- ASSIGNMENT -
In the listing below, a line holding "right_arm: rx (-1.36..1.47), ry" and a line holding "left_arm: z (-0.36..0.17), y" mark the range. Retype both exactly, with all lines between them.

- PROVIDED DATA -
********

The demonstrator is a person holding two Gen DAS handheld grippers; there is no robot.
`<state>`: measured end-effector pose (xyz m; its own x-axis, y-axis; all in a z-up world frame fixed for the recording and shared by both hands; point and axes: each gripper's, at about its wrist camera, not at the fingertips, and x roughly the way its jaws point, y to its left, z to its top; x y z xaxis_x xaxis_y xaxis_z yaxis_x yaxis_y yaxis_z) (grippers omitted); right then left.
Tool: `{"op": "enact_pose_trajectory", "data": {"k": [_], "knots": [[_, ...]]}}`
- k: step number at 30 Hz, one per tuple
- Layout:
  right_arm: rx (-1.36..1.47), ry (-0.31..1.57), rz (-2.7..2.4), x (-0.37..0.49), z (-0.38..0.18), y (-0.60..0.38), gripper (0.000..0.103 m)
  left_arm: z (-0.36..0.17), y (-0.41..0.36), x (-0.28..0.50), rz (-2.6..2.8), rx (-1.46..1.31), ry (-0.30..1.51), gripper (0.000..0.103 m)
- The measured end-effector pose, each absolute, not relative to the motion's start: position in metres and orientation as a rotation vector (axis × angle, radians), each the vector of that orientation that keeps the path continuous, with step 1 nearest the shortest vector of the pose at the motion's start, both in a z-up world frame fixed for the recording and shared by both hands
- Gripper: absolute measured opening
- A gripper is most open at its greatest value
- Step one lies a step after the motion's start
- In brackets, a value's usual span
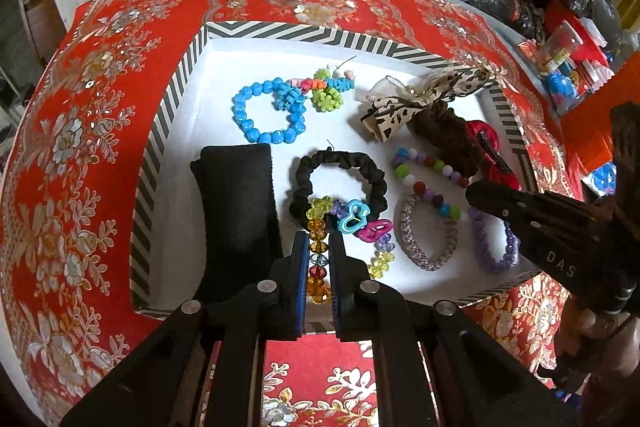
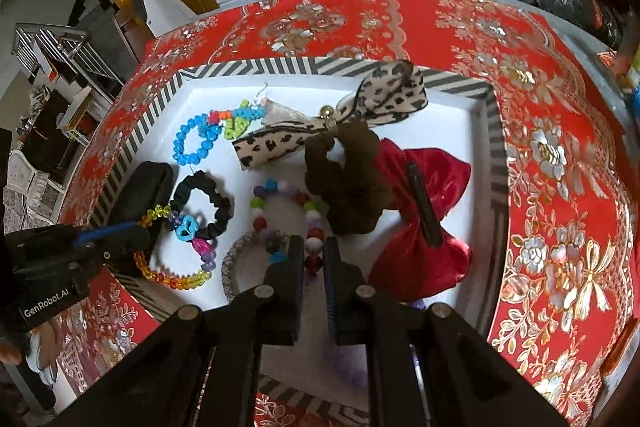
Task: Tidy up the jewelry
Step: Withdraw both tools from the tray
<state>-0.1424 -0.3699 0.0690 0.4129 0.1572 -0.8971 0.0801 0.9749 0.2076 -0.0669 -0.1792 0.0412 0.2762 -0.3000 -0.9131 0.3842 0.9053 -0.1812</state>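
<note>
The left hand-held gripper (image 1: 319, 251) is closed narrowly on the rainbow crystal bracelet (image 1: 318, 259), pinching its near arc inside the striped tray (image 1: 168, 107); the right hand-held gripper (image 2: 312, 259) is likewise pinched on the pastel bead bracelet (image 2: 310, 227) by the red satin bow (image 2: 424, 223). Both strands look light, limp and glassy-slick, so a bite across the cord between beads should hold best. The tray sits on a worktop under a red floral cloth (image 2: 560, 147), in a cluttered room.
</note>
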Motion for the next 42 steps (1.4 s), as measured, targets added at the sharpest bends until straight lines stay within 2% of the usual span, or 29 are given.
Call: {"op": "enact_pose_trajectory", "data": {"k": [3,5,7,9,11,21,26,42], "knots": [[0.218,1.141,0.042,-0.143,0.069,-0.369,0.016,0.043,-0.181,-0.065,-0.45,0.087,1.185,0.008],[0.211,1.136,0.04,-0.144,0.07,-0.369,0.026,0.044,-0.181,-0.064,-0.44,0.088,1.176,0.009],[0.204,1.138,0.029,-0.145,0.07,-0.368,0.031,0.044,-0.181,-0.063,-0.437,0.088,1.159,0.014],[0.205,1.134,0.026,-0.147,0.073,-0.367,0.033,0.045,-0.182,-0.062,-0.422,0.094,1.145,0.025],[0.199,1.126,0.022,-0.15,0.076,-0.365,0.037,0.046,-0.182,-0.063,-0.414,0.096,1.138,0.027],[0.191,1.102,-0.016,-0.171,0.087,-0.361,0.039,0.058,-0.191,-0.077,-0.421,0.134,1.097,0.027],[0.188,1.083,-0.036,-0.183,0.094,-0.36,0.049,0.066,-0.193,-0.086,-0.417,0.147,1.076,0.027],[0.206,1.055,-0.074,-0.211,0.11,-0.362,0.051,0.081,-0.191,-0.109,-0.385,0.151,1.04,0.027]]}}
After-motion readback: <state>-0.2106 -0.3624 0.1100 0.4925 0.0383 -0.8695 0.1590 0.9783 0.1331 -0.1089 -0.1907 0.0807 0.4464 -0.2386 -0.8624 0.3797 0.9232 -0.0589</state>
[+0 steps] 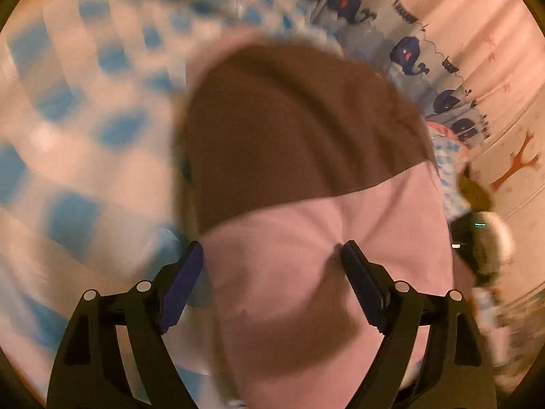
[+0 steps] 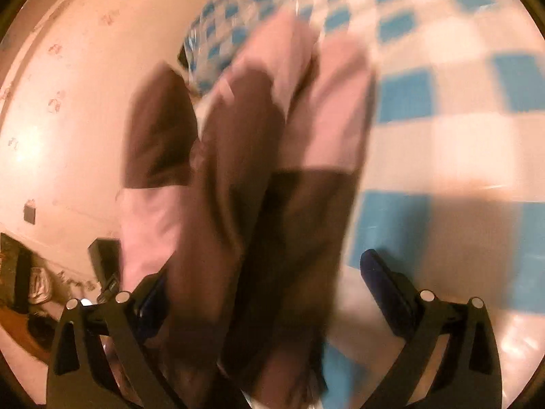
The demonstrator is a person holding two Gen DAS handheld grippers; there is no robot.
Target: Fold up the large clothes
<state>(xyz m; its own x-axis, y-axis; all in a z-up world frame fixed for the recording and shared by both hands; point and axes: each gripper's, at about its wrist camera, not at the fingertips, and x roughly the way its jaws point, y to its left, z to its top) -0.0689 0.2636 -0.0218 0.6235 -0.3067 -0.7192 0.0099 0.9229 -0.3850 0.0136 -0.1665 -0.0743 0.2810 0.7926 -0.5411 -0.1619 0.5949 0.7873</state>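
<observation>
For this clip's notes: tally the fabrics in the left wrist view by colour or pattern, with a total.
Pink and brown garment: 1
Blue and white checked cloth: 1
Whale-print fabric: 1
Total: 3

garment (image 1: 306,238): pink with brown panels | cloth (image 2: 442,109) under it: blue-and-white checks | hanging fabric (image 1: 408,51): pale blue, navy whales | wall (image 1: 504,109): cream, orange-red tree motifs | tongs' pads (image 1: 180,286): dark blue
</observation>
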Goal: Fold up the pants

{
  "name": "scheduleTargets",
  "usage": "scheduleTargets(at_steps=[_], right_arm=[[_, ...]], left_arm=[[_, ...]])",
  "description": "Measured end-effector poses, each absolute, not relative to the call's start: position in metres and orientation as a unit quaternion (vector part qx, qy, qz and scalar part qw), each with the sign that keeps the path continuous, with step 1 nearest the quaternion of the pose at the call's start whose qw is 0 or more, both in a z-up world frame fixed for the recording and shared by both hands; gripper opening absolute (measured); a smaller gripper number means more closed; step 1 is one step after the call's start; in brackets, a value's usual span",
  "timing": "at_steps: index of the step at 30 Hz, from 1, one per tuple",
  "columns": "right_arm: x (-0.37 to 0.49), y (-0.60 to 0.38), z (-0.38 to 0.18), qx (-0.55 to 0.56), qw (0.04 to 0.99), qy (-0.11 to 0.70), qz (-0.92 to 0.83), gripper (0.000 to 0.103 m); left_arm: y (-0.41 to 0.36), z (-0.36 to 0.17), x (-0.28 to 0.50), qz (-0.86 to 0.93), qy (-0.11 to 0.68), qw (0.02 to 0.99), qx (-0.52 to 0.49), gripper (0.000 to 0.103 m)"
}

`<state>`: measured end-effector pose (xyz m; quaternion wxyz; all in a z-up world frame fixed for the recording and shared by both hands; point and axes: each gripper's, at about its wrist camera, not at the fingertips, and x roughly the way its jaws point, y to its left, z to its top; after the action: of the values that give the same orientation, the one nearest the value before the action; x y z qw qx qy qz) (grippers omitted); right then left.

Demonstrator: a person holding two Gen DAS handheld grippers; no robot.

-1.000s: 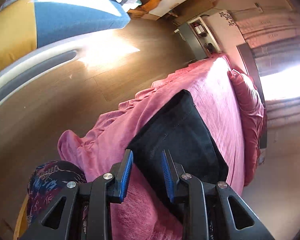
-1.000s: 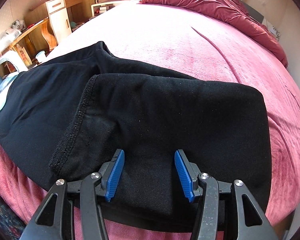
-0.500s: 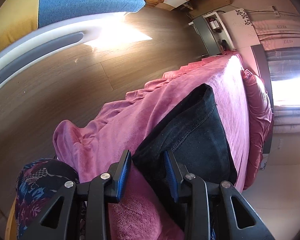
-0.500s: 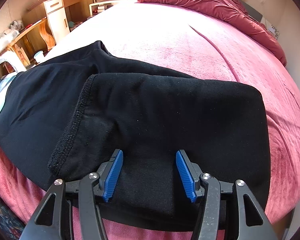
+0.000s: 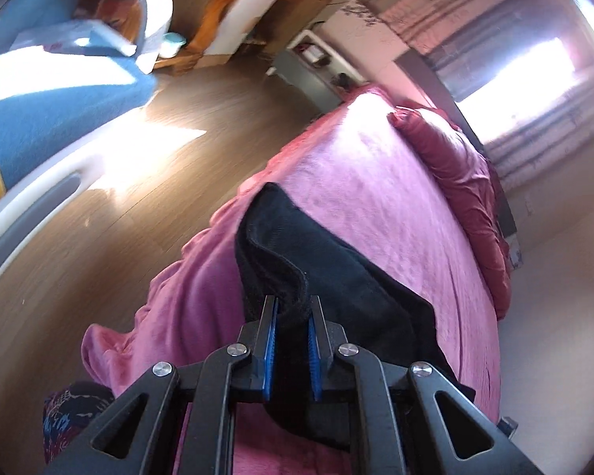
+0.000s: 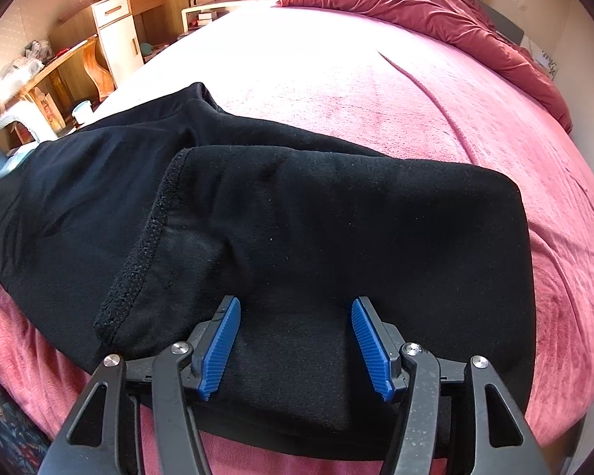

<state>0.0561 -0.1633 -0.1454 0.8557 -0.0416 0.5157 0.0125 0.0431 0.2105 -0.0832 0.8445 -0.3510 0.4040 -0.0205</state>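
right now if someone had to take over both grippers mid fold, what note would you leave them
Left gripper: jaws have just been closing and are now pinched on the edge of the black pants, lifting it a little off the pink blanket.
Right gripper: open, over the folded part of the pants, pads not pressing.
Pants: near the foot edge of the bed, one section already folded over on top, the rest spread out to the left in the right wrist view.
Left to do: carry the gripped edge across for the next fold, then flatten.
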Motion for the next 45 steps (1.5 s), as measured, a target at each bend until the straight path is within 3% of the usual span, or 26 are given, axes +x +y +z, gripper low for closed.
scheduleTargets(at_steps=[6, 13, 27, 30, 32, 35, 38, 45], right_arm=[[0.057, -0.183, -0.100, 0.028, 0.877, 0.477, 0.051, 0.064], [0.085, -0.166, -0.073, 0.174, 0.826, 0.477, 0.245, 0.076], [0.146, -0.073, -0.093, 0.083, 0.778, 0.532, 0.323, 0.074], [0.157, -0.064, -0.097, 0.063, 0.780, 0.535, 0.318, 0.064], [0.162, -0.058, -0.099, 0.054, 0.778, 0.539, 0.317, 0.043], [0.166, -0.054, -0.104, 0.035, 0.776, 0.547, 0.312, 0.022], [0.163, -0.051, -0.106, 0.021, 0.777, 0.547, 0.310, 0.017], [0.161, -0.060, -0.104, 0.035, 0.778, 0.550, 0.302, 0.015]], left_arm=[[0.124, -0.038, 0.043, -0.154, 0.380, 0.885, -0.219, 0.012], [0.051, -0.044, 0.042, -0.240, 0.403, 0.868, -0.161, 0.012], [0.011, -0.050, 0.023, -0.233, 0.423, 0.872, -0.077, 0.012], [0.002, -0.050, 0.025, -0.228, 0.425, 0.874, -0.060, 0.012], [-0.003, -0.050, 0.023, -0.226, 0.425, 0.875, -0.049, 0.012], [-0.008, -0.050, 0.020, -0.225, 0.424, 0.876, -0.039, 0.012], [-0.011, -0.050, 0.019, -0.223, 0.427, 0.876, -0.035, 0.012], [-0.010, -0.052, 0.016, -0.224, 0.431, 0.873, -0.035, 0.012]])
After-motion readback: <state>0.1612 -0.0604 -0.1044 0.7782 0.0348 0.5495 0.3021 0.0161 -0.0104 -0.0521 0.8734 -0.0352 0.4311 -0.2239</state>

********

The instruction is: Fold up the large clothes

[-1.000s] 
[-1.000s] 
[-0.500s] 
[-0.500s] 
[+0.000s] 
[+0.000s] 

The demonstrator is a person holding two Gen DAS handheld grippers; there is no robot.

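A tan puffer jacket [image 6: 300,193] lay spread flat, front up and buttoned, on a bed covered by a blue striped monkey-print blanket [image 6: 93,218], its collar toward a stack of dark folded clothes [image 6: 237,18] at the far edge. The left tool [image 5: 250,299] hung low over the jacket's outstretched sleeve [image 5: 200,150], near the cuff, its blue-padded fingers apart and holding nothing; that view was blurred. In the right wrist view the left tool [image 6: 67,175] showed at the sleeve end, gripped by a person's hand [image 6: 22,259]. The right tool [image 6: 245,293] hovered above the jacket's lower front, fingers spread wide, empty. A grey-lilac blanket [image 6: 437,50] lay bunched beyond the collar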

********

- TASK SOLUTION -
  right_arm: rx (-1.36..1.47), ry (-0.31..1.57), rz (-2.7..2.4), x (-0.37..0.49), z (-0.38..0.18), y (-0.60..0.38), gripper (0.000..0.103 m)
  left_arm: z (-0.36..0.17), y (-0.41..0.36), x (-0.28..0.50), rz (-2.6..2.8), rx (-1.46..1.31), ry (-0.30..1.51), gripper (0.000..0.103 m)

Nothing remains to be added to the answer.